(Records from a dataset)
○ ○ ○ ○
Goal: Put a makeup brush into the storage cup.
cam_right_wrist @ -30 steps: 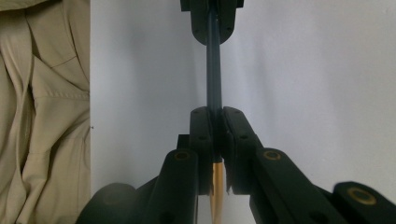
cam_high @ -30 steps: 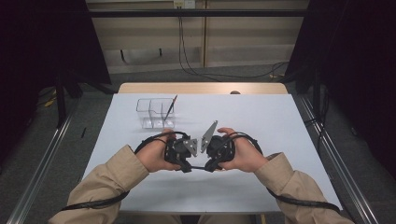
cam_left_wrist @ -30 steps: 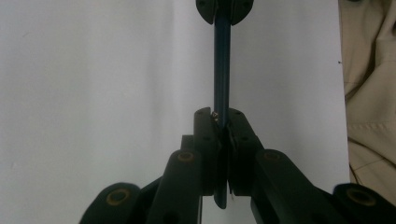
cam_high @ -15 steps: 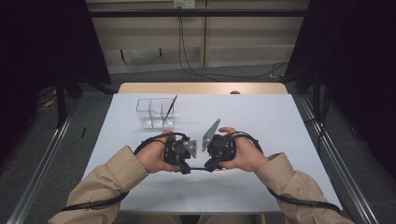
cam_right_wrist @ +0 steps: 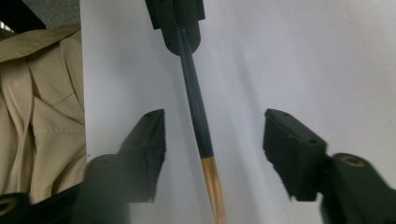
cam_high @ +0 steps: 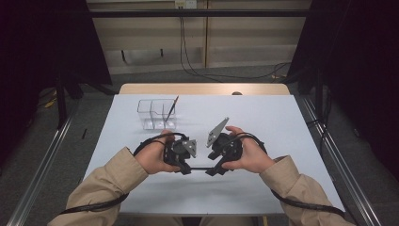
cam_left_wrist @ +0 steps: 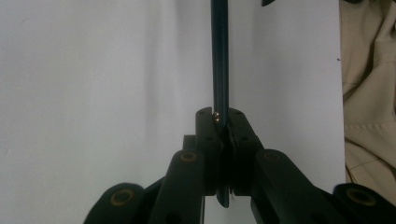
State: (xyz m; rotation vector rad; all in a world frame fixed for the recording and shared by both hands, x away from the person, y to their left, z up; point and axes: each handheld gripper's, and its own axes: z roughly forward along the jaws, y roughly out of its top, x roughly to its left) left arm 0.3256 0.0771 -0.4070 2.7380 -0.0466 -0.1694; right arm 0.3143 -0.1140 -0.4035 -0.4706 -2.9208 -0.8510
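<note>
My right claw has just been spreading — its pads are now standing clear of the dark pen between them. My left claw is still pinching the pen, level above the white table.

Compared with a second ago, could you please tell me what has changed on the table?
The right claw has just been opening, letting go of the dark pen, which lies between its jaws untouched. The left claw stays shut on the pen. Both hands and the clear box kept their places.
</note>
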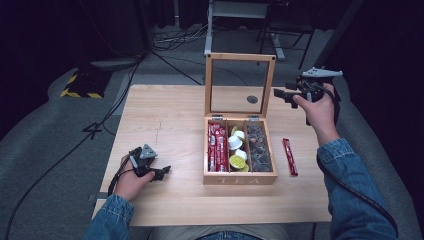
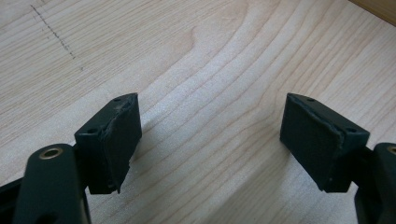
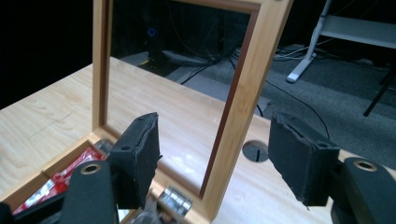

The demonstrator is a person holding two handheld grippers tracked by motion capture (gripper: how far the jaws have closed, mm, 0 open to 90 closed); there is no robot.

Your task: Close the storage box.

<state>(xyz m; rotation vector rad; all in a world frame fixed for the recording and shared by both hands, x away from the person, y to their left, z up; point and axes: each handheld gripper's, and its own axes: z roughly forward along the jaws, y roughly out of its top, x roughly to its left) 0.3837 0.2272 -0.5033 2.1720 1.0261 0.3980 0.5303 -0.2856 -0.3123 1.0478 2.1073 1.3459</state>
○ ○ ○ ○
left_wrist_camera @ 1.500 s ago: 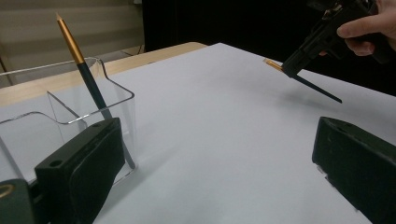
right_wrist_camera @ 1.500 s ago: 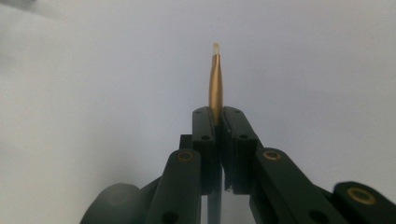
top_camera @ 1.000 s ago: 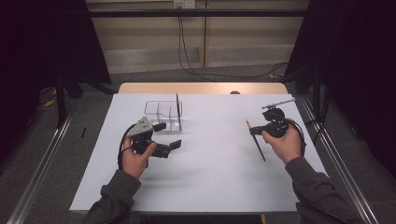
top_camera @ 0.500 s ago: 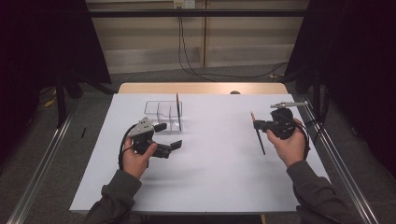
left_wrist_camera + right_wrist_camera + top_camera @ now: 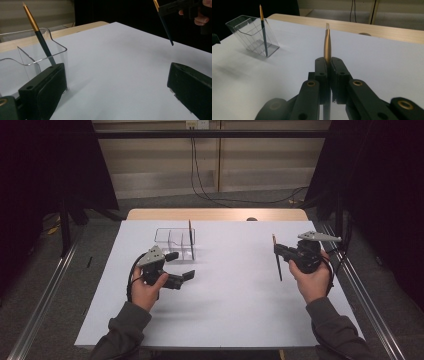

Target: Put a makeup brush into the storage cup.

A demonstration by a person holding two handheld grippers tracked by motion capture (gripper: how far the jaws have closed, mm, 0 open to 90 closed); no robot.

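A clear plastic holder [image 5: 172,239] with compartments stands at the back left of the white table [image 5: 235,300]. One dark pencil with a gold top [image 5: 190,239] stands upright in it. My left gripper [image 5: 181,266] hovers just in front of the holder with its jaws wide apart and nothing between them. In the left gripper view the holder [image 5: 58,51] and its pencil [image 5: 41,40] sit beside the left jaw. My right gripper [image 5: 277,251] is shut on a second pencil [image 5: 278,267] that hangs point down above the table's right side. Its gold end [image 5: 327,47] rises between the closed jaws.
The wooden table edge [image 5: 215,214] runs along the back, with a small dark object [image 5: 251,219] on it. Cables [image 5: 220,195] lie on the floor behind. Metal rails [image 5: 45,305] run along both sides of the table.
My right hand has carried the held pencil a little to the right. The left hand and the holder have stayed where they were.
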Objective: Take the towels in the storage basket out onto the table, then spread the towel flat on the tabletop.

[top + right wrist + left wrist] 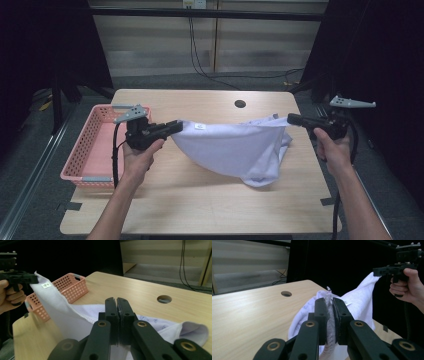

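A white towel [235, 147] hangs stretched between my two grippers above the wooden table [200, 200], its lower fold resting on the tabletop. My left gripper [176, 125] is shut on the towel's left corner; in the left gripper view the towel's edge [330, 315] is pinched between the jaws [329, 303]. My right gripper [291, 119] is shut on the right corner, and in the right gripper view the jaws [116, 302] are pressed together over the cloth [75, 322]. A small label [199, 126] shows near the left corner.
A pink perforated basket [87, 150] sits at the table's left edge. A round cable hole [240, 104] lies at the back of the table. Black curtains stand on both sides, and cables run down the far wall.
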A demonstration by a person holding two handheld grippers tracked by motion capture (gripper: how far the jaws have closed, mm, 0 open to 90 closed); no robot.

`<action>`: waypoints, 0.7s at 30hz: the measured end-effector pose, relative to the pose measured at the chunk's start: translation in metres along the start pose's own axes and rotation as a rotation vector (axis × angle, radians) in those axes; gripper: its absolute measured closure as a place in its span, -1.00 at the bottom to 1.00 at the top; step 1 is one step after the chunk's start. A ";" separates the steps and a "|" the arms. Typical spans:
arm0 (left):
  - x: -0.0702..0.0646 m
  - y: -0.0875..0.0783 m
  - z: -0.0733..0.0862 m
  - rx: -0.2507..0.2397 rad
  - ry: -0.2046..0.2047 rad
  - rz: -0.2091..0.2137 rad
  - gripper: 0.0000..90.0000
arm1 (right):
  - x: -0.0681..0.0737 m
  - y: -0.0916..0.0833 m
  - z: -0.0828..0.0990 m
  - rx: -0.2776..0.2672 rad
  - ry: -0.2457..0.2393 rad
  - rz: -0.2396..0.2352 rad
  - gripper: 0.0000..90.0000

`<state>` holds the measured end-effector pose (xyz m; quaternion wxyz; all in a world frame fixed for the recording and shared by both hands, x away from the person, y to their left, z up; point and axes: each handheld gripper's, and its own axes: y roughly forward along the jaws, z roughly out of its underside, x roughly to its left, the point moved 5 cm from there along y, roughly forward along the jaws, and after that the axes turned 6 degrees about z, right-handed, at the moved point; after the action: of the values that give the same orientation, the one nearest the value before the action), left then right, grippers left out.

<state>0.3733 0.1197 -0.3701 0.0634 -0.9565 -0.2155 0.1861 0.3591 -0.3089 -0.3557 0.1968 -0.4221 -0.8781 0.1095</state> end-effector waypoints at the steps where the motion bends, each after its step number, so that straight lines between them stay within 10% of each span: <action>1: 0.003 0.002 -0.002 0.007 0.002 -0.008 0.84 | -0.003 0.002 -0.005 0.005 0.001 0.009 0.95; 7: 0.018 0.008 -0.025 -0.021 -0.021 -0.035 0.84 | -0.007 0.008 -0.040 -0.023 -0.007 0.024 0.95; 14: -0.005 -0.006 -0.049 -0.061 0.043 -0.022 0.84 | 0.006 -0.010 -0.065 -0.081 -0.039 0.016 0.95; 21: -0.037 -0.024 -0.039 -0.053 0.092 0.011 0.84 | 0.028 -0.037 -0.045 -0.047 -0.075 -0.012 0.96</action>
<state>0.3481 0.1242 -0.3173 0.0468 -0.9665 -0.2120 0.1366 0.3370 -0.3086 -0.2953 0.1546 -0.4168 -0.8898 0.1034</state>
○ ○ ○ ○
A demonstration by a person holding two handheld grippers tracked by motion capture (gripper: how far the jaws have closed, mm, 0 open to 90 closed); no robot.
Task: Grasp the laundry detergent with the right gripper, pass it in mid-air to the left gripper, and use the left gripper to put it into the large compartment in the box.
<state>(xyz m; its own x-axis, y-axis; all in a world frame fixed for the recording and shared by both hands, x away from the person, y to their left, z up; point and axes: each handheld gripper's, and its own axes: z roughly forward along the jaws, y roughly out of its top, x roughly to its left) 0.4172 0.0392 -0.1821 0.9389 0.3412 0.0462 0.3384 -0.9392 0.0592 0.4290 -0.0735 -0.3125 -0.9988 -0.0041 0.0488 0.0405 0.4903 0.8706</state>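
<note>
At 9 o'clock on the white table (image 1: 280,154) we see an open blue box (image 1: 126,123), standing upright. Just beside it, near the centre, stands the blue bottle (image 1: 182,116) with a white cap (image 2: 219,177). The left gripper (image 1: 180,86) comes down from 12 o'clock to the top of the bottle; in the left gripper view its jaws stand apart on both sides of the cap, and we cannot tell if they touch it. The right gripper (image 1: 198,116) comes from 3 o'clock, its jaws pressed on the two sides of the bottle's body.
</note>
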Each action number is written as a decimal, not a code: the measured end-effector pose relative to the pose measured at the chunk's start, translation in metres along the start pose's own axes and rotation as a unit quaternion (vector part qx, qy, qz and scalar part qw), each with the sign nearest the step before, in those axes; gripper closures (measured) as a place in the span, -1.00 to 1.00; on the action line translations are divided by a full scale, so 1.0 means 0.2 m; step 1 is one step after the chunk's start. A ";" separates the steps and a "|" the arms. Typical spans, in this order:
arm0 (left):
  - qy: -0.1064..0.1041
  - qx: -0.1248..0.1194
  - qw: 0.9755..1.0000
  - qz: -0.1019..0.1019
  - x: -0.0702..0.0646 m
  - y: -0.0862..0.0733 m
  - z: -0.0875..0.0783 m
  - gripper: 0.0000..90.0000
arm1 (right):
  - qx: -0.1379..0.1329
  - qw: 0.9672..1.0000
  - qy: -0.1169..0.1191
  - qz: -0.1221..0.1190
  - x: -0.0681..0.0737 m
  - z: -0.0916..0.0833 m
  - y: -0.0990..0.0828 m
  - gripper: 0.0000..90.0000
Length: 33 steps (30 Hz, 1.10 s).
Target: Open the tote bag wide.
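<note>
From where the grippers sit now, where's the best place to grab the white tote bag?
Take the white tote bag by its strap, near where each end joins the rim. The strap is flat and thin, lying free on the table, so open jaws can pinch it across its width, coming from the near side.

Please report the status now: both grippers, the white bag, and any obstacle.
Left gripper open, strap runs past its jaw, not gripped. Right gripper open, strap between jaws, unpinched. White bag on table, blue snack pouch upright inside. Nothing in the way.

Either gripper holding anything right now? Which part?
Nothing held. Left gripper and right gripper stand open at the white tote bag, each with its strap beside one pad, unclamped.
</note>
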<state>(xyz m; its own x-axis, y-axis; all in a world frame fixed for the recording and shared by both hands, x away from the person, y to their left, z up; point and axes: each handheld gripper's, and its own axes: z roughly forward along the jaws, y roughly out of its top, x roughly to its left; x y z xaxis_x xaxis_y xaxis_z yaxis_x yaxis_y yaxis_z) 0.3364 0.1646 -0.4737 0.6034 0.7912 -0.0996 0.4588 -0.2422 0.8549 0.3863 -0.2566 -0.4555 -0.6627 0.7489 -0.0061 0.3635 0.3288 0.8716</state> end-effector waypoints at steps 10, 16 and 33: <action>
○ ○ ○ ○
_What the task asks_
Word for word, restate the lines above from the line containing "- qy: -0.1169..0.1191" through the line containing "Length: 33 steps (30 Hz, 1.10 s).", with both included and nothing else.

_Response to this task_
  - qy: -0.1169..0.1191
  - qz: -0.1221..0.1190
  - x: -0.0681..0.0737 m
  - z: -0.0916..0.0833 m
  - y: -0.0990..0.0828 m
  - gripper: 0.0000..90.0000
Length: 33 steps (30 Hz, 1.10 s).

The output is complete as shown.